まあこの駄女神よく勉強はしてるみたいだな。仕方がないからチクるのはやめてやるよ、チクリ方自体分からんけど。
「だからさ、俺の魂をアンタの世界で強く生きさせるため敢えて前世プラス2回の無駄人生を送らせ魂強化を施したってことにすればいいじゃん。魂+3ってやつだ。結果3回分の人生を注ぎ込んだ次が本番ってことなんだよ」
『な、なるほど……貴方天才なの!?そうすれば私怒られずに済むかも……い、いえ違う、そうよ!私は初めからそのつもりだったのよ!私ってば天才だわ!流石女神よね!オホホホホ!!』
駄女神がふんぞり返って高笑いをかましてる。ふんぞり返り過ぎてパンツ丸出しな辺りが駄女神たる所以だ。

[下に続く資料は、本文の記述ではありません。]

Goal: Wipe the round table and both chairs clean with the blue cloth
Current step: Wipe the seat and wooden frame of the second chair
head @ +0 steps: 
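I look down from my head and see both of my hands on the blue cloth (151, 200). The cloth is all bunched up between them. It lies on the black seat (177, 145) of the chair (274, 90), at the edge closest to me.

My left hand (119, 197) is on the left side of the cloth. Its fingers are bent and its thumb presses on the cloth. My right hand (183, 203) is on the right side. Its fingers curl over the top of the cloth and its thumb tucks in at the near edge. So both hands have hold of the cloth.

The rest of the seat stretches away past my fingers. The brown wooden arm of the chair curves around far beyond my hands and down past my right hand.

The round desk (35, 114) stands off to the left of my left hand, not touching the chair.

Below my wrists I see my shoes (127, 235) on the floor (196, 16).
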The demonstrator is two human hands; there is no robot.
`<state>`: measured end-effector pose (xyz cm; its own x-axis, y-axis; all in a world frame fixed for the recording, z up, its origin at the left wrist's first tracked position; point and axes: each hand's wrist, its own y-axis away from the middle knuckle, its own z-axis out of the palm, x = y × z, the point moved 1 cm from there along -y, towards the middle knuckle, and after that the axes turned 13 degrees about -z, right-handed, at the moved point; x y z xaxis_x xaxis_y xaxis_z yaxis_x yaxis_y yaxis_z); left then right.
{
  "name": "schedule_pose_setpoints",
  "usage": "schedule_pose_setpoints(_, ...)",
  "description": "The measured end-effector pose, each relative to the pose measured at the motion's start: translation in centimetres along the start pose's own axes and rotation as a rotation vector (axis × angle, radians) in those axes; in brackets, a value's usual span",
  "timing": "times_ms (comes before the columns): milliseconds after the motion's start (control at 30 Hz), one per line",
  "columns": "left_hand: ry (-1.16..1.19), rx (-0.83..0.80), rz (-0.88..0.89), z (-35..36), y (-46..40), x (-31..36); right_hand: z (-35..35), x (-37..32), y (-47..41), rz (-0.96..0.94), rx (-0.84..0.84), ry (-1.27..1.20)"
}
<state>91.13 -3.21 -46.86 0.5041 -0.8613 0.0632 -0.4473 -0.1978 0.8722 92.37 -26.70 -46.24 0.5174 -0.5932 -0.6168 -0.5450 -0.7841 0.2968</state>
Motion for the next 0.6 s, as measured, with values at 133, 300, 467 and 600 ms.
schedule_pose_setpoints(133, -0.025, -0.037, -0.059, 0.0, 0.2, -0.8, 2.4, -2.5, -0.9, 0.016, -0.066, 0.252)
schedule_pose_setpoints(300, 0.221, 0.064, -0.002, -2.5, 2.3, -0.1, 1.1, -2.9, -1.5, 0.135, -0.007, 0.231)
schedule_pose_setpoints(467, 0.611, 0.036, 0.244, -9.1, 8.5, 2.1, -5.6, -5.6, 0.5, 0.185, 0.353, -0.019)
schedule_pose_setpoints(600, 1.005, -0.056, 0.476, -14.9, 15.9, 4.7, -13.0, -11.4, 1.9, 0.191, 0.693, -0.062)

とは言え幾ら強固な魂を手に入れたとしても生まれがまたホムンクルスだったら意味ないんだぞ?
ちゃんとしてくれ頼むから!!
「とにかく次はきちんとした両親の下きちんとした生活空間を準備しろよ?」
『と、当然よ!て言うか3人分の魂が入った身体ですからどんな環境でも問題ないわ、きっと!』
「きっとってなんだよ!吃ってるし!不安しかねぇわ!」
おいおい大丈夫かよ、ちょっと調子に乗り過ぎじゃないのか?
あれ?駄女神の周りから真っ白い煙が噴霧されて辺りに漂い始めたぞ。何気にもう転生が始まってるんじゃないか?

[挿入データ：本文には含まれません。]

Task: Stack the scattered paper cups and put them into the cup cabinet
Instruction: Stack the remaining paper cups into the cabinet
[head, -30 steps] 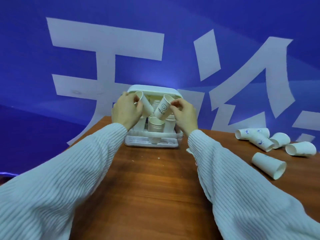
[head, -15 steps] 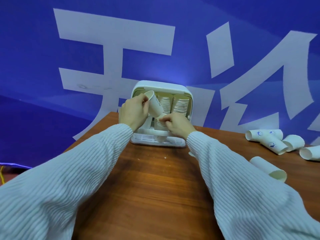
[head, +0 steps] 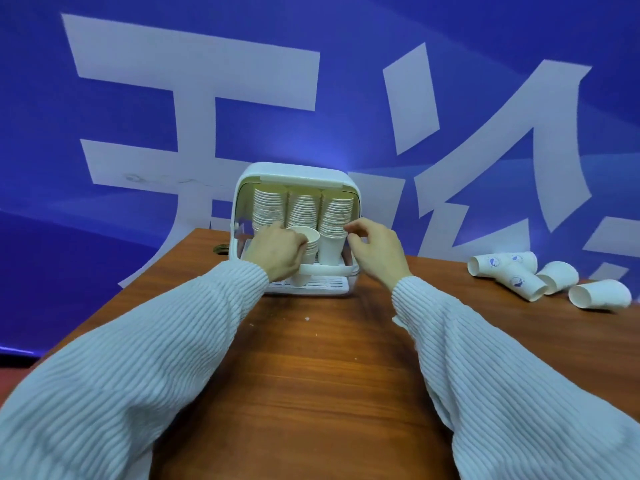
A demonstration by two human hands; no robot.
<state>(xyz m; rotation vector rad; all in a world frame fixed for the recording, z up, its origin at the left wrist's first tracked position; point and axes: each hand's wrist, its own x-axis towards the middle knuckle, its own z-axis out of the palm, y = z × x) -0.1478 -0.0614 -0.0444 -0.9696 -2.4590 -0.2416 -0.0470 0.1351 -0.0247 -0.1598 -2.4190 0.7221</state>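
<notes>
At the open cup cabinet (head: 294, 174), the left hand (head: 277, 251) now grips a short stack of cups (head: 306, 242) seated inside, the right hand (head: 375, 249) has let go, fingers loosely curled, while loose cups (head: 519, 277) await on the surface (head: 311, 358).

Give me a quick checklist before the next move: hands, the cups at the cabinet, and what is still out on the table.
1. Left hand holding the short stack of cups at the cup cabinet opening: ok.
2. Short stack seated inside the cabinet: cannot tell, the hand hides its base.
3. Right hand free for the next grip: ok, fingers loosely curled, nothing in them.
4. Cabinet open, three tall stacks standing inside: ok.
5. All cups collected: not ok, loose cups lie on their sides at the right of the table.
6. Path to those cups: ok, bare wood between.
</notes>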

『それじゃさっそくそのルールでいってらっしゃーい!もう帰って来るんじゃないわよ』
「おいおいおいちょっと待てって!細かい話とかまったくきまってない…………
もうちょいルールとか制限的なやつ聞いといた方が!それにまた出オチのリスキルとかやなんだけど!!
『ばいばーい!良い人生を送って下さいねー!』
目の前が真っ白になり、俺の意識は途絶えた。